The second seed among the elite men this year will be Peter Wolter, a local boy who has been having great results this winter.He will be joined by podium finisher Jack Hegman.

The woman’s field is super strong, Zarkos said, with last year’s second-place finisher Mary Rose, who skis for Sun Valley’s Gold Team, the top seed, along with Erika Flowers and Jessica Heaton. Annika Landis, another hometown gal, is in there, as well.

This year’s winners will receive special snowflake platters commemorating the Boulder Mountain Tour’s Golden Anniversary made by fine arts potter EJ Harpham.

Zarkos said she’s amazed to see how many people have taken part in the race over the years.

“People have worked hard to make this race come off every year,” she added.

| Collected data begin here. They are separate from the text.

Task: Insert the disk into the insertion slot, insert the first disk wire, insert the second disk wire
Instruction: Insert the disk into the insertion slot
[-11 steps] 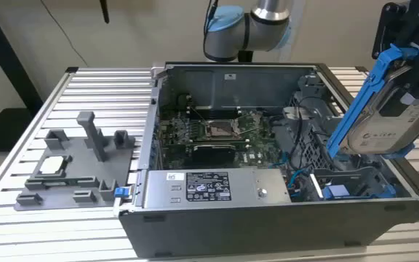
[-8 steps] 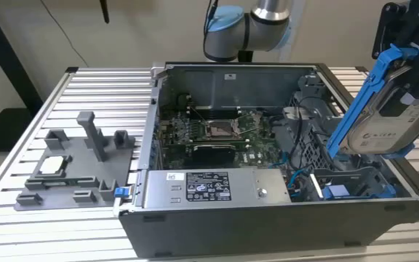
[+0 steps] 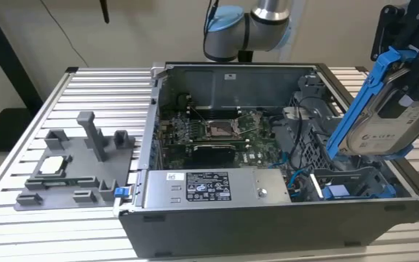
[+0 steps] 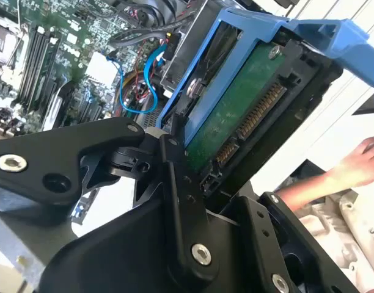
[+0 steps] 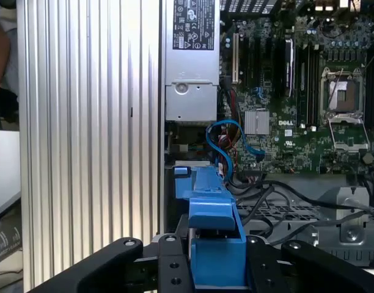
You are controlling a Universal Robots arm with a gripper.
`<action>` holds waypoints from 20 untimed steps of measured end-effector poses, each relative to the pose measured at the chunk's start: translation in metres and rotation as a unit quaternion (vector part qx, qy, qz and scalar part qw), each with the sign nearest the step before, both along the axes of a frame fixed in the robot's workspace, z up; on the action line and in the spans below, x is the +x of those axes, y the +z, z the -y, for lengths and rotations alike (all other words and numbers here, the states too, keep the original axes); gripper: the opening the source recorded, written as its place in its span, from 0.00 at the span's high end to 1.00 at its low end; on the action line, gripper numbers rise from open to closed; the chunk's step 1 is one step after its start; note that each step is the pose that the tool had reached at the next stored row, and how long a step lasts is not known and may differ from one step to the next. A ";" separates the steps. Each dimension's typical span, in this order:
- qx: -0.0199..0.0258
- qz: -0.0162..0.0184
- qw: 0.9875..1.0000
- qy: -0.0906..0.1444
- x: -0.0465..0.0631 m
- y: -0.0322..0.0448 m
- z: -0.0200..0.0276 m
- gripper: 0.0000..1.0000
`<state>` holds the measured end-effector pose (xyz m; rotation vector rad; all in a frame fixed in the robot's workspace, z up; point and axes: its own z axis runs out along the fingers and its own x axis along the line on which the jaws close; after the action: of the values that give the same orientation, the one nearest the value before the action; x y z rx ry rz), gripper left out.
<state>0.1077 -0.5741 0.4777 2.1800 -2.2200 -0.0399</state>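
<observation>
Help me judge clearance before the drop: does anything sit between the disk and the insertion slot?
Nothing visible does. The disk, tilted in the claw, hangs over the insertion slot; the blue wires lie beside it, toward the exterior view's left.

The disk sits in smooth blue plastic; the table is ribbed metal.

blue-framed disk tilted, raised above insertion slot
</observation>
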 end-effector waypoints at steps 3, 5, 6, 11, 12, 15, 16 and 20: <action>0.000 0.000 1.000 0.000 0.000 -0.0017 0.0000 1.00; 0.000 0.000 1.000 0.000 0.000 -0.0031 0.0000 1.00; 0.000 0.000 1.000 0.000 0.000 -0.0040 0.0000 1.00; 0.003 0.000 1.000 0.000 0.000 -0.0095 0.0000 1.00; 0.004 0.000 1.000 0.000 0.000 -0.0106 0.0000 1.00; 0.005 0.000 1.000 0.000 0.000 -0.0138 0.0000 1.00; 0.005 0.000 1.000 0.000 0.000 -0.0148 0.0000 1.00; 0.006 0.000 1.000 0.000 0.001 -0.0185 0.0000 1.00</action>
<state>0.1085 -0.5741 0.4592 2.1863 -2.2258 -0.0540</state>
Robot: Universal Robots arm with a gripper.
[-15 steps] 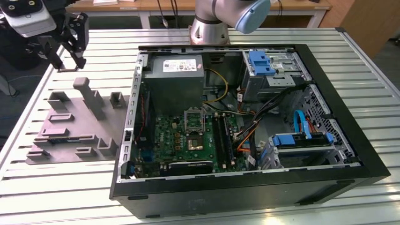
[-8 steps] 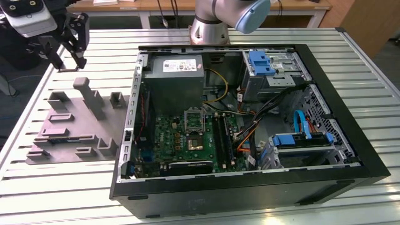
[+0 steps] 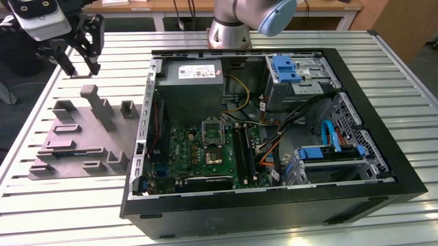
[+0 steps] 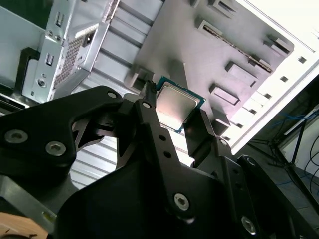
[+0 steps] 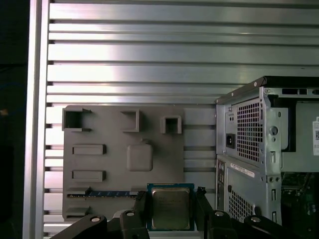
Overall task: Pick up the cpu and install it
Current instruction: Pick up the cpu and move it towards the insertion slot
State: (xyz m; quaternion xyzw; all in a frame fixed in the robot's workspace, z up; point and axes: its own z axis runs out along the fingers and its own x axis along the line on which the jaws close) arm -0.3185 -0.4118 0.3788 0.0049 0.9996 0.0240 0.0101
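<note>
The cpu (image 5: 170,207) is a small square chip with a silvery top and a green edge, held between the two black fingers of my gripper (image 5: 170,199), which is shut on it. In the second wrist view the cpu (image 4: 177,103) hangs above the grey moulded tray (image 4: 199,45). In the exterior view my gripper (image 3: 81,65) is raised at the far left, above the far end of the tray (image 3: 75,146). The dark silver-framed socket (image 3: 212,131) sits on the green board inside the open computer case (image 3: 383,128).
The tray's square recess (image 5: 139,157) holds nothing. A memory stick (image 5: 107,193) lies in a tray slot. Inside the case are a grey power supply (image 3: 195,82), drive cages with blue clips (image 3: 286,69) and loose cables (image 3: 301,115). The slatted metal table (image 3: 61,210) surrounds everything.
</note>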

THURSDAY, FEB. 2 4:30 p.m.

Nordic Town Springs start at Simplot Lot, 2nd Avenue and Fourth Street in Ketchum with racers racing around an oval.

THURSDAY, FEB. 2 6 p.m.

Champions Reception at The Elephant’s Perch in Ketchum.

FRIDAY, FEB. 3 10 a.m.-6 p.m.

BMT Expo and Race Bag Pickup at Limelight Hotel in Ketchum


10 a.m. Race starts at Galena Lodge with top racers covering the course in about 1 hour and 15 minutes. Half Boulder begins at 11:30 a.m. at Baker Creek.

Spectators may catch a bus between 9 and 9:30 a.m. at Hemingway STEAM School with spectator buses leaving Galena to the finish line at 10:15 and 10:45 a.m.

Those wishing to see the finish may park at Barlow Road just south of SNRA and take a shuttle bus that will run from 9:30 a.m. to 2:30 p.m.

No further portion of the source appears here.